Горлинка вся обратилась в слух. Вряд ли в Киеве было много чародеев. Да ещё и на Подоле.
— Что за чародей? — лениво спросил первый голос.
— Да хрен его знает, — так же лениво ответил второй. — Полочанин какой-то, вроде бы…
Теперь сомнений больше не оставалось. Горлинка медленно отодвинулась в сторону, отошла на пять-шесть шагов от ворот, примерилась к высоте заплота и рывком прыгнула вверх.
Заплот в сажень высотой — ха-ха! Дочь Волчьего Хвоста пригнулась, чтобы её не так хорошо было видно над палями, подумала мельком — как собака на заборе, это про неё сей час. Мягко спрыгнула вниз, во двор. Огляделась настороженно, поводя по сторонам нагим клинком сабли.
Никого поблизости. Тишина.
Посреди двора высилась тёмным пятном коновязь, слышалось от неё фырканье коней. Неуж какой лопух коня привязанного посреди двора оставил?
До коновязи было три шага. Конь и впрямь был привязан. И только один. Девушка ощупала коновязь, потом коня. Тот всхрапывал, злобно косился в темноте огненно-налитым глазом, но укусить не посмел.
Не пойдёт. На этом слишком долго ездили, чтобы от него можно было уйти от погони, тем паче, двоим.
Но конюшня — вот она, тёмная громада, от которой веет едва слышным запахом конского навоза. Там, за закрытыми воротами, глухо всхрапывают иные кони, отдохнувшие.
Дверь конюшни не открывалась — больно уж туго прилегала к стене. А может, просто была заперта изнутри. Ну и это не страшно — дочь Волчьего Хвоста бросила саблю в ножны, прыжком досягнула низкого края камышовой кровли. Взобралась наверх, коротким взмахом ножа вспорола один слой камыша, второй. Провалилась внутрь и оказалась на сеновале. Долго вытряхивала из волос труху. Ощупью нашла дыру и спрыгнула вниз.

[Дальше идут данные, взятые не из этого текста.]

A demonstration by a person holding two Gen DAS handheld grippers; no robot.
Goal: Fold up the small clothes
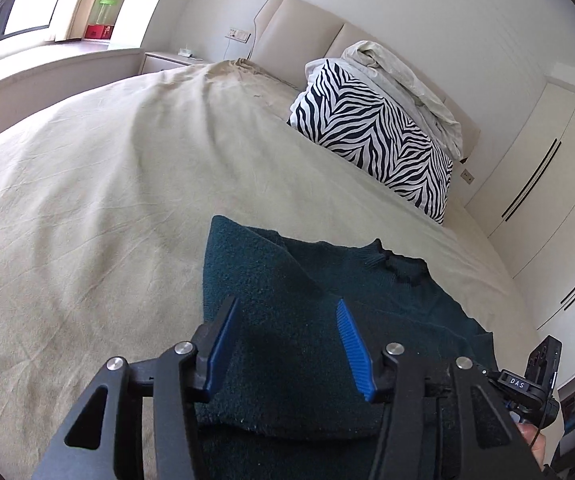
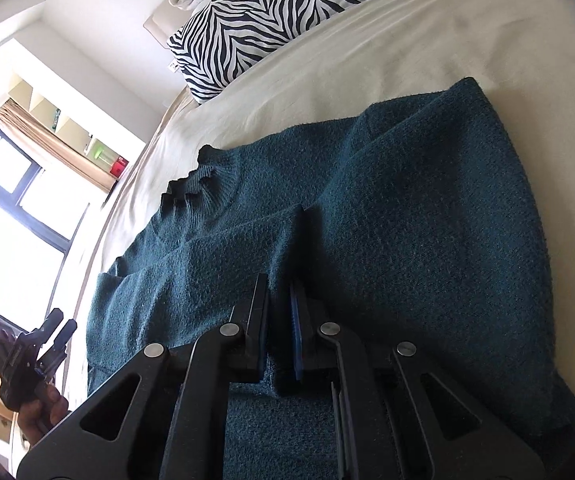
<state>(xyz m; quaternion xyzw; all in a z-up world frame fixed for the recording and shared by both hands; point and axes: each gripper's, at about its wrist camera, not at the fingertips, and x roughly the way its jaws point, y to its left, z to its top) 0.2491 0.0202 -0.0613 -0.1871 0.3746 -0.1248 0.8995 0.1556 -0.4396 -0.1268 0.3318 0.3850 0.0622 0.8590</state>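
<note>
A dark teal knitted sweater (image 1: 287,264) lies flat on the beige bedspread (image 1: 87,208), its ribbed collar (image 2: 195,188) toward the pillows. One sleeve (image 2: 227,248) is folded across the body. My left gripper (image 1: 287,302) hovers open over the sweater's near part, with its blue pads (image 1: 351,340) wide apart and gripping nothing. My right gripper (image 2: 280,282) has its jaws almost together, shut on a fold of the sweater at the sleeve's end. Each view shows the other gripper at its edge, held in a hand (image 2: 41,412).
A zebra-print pillow (image 1: 371,136) and a bundled cream cover (image 1: 403,80) lean on the padded headboard (image 1: 299,28). White wardrobe doors (image 1: 547,184) stand to the right. A bedside table (image 1: 163,60) and a window (image 2: 15,184) lie beyond the bed's far side.
</note>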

Кони захрапели, а из пустых яслей очумело выскочил сонный холоп с всклокоченными волосами. Прямо как у нас дома, — усмехнулась Горлинка, в прыжке ударив его ногой в грудь. — Наш конюх тож любит прямо при конях дрыхнуть. А дворовые бабы к нему как мухи на мёд в конюшню лезут.
Холоп отлетел в сторону, врезался спиной в стену и затих.
Дверь во двор и впрямь оказалась заперта засовом изнутри.
Дочь Волчьего Хвоста окинула взглядом коней, перевязала двух ближних к крюку в косяке. Отодвинув засов, выскользнула в тёмный двор и ринулась к скупо освещённой громаде княжьего терема, сторожко озираясь посторонь.